What you will do: Give the number of lines containing "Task" in this listing, with no other words.
----
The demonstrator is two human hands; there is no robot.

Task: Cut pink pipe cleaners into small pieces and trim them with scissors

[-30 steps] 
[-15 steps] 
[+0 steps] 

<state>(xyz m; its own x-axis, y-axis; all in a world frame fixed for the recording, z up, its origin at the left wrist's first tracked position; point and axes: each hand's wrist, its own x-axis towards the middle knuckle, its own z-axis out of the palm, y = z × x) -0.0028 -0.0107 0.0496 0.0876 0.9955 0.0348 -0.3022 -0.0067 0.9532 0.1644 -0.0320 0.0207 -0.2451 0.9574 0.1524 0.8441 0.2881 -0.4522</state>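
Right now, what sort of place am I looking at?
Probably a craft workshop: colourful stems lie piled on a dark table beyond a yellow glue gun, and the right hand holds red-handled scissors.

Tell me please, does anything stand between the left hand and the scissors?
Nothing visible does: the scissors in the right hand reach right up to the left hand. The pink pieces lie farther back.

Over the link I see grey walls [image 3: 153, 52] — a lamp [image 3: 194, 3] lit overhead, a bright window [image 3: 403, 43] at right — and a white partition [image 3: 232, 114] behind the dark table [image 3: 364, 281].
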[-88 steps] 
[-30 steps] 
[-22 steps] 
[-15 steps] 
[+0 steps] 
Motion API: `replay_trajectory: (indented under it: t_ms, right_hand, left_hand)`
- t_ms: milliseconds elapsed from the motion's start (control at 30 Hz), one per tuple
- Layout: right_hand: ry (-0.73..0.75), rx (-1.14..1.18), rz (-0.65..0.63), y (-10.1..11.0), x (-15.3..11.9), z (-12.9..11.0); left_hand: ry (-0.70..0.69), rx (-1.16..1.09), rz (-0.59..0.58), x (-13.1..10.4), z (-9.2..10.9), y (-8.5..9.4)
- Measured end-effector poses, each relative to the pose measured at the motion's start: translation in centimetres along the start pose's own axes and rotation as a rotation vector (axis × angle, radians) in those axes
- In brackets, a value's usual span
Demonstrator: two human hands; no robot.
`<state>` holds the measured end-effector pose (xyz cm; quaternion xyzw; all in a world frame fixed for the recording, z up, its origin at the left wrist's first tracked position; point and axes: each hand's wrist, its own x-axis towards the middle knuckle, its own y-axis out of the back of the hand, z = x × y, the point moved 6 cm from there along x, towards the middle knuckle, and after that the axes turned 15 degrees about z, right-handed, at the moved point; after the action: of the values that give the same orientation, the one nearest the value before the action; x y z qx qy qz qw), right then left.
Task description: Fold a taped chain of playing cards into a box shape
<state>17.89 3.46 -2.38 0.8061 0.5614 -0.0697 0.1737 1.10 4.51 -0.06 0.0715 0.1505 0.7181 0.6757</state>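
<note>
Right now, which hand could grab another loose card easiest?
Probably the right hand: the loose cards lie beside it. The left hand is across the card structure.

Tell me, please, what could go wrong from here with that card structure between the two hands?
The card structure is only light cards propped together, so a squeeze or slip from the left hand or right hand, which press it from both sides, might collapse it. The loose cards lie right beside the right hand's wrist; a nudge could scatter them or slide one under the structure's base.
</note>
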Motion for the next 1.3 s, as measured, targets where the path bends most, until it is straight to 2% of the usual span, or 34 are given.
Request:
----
Response box: 2